You can read the program essay for our 2015 screening of Ben-Hur: A Tale of the Christ here
The filming of Ben-Hur began in 1923 when the Goldwyn studio sent cast and crew to historic locations in Italy. But labor strikes and political tension between Fascist and socialist workers soon led to frustrating delays and spiraling production costs. Filming proceeded sporadically until 1925, when Irving Thalberg suspended the shoot, scrapped most of the footage, and brought the production back to California.
Almost everything had to be reshot, including the enormously complex chariot race sequence. Eight hundred men working in continuous shifts took four months to reconstruct the spectacular Circus Maximus set in Culver City, at what is now the intersection of Venice and La Cienega boulevards. To film the famous race, 42 cameras were placed at every conceivable vantage point to capture the action. Cameras were buried in the ground, suspended from cables, hidden inside statues, and even concealed behind soldiers’ shields. Three separate camera cars were used to capture close-ups of Ramon Novarro and Francis X. Bushman, who drove their own chariots.

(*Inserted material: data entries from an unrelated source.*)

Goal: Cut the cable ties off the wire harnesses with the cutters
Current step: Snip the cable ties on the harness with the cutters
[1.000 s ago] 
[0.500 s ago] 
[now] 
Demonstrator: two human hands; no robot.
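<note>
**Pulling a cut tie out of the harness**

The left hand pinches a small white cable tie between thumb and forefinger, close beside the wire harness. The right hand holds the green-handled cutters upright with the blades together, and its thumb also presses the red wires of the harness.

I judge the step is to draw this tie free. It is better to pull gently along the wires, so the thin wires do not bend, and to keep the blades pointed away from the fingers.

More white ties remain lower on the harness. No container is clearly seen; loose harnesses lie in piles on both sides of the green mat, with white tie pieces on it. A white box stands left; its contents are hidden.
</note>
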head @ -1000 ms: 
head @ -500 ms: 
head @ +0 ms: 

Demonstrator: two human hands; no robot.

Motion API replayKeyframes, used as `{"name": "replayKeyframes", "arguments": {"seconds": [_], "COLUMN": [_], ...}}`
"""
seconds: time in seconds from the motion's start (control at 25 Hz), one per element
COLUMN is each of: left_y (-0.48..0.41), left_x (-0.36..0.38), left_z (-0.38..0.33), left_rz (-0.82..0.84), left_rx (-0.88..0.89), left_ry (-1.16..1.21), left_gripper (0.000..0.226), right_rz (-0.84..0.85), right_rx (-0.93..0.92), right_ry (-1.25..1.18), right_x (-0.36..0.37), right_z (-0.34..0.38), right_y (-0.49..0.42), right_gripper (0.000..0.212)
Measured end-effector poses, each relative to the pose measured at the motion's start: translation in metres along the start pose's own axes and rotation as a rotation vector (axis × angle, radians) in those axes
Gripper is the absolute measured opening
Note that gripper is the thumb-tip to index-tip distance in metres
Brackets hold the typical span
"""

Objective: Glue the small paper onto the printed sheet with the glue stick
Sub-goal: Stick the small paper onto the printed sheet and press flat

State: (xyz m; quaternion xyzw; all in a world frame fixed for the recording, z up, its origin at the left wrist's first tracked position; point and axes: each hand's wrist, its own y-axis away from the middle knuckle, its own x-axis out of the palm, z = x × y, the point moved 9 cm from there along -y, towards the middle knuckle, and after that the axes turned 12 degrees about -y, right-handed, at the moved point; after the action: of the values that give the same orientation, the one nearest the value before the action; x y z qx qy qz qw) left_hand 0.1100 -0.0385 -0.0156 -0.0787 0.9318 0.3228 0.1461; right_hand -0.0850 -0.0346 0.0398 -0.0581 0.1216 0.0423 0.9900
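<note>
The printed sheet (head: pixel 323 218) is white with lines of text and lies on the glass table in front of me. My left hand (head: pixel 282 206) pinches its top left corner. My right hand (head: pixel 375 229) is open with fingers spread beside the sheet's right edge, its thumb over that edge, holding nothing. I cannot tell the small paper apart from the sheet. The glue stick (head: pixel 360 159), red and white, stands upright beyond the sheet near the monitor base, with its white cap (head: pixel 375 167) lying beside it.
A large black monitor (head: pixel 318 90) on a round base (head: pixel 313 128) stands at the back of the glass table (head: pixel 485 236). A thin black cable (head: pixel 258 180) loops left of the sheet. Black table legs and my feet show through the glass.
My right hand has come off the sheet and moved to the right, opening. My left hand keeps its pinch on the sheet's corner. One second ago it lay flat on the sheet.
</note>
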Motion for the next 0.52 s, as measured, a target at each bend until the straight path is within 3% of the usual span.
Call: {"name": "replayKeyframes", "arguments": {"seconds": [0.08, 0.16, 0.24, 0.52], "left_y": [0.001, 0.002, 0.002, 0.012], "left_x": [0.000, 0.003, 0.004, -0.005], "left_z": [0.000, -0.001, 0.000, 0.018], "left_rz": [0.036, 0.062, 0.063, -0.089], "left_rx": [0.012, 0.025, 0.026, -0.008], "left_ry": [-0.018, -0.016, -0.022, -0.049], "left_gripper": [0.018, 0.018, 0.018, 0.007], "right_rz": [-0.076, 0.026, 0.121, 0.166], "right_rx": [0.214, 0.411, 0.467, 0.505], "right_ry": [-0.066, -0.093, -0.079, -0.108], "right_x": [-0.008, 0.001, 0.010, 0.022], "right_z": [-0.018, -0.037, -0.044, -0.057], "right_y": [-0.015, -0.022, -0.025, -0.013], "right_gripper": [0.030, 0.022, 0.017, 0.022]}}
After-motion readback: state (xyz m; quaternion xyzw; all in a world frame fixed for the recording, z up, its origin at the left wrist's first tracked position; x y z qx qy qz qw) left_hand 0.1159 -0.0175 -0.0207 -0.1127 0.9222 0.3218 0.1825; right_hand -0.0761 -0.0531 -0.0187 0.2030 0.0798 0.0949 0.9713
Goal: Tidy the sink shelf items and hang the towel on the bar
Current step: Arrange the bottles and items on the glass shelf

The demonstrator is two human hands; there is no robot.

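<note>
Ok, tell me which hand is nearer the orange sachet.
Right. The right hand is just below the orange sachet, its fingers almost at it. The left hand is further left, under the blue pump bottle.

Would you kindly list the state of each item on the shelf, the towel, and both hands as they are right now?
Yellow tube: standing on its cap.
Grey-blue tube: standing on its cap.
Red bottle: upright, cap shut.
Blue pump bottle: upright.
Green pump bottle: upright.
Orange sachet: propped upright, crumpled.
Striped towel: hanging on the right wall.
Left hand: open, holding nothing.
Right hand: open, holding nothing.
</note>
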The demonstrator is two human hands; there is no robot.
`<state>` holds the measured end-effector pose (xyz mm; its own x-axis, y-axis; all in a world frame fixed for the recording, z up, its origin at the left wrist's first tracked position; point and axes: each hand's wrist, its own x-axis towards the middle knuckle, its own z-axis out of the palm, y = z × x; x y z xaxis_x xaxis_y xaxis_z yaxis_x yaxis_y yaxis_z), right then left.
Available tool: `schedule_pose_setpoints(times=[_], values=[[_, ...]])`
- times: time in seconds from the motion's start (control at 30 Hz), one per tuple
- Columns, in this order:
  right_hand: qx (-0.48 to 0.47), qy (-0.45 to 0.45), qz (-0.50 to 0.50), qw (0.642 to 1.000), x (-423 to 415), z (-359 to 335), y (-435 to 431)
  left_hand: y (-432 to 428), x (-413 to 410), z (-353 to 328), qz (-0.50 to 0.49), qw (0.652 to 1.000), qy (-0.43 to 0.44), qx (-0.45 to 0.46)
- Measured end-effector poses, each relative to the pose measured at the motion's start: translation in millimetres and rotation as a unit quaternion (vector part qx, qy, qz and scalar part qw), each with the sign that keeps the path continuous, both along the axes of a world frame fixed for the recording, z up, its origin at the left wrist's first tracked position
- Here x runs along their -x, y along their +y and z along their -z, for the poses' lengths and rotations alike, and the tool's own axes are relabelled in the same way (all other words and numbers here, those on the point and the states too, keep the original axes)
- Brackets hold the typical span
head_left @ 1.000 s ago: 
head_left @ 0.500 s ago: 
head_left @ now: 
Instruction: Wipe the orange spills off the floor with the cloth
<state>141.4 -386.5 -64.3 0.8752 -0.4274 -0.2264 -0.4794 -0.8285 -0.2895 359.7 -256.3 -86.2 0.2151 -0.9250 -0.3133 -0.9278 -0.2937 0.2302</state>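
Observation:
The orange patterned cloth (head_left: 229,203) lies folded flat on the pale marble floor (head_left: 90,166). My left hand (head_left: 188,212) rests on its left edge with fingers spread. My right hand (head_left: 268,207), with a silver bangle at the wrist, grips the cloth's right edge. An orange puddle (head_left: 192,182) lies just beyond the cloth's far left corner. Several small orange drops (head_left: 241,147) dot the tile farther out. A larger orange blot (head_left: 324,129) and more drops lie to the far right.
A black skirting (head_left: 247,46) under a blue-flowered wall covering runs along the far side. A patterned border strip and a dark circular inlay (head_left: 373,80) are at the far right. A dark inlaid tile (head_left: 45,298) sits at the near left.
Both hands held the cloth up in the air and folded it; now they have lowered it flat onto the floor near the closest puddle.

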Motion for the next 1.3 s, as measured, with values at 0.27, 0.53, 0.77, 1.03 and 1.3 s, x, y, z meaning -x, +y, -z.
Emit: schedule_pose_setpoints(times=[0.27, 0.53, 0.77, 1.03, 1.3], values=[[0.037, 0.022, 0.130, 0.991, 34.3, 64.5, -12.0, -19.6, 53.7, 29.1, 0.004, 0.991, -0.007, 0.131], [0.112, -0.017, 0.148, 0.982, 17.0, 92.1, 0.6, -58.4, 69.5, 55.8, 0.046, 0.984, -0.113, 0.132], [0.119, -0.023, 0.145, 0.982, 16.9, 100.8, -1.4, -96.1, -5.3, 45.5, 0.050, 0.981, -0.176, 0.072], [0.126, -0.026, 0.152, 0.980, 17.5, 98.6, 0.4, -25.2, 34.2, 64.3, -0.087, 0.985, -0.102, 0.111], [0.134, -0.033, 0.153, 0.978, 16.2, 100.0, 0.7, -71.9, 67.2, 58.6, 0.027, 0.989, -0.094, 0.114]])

In 1987, film historians Kevin Brownlow and David Gill, working in conjunction with the Czechoslovakian Film Archive and Turner Entertainment Company, produced the 35mm restoration of Ben-Hur, complete with the original color tints and two-strip Technicolor sequences. Brownlow writes, “It was a great privilege to be able to work on Ben-Hur. Turner had taken good care of their dupe-negative, but the Technicolor sequences had faded to a muddy brown … so we made enquiries and discovered that the Czech Film Archive had all eleven Technicolor sequences in one complete, uncut roll. A shot censored at the time, Christ’s hand on the cross, came from a private collector in Germany. By following the cutting continuity—or post-production script—we were able to restore all the tints to the film, which had been preserved in black and white.”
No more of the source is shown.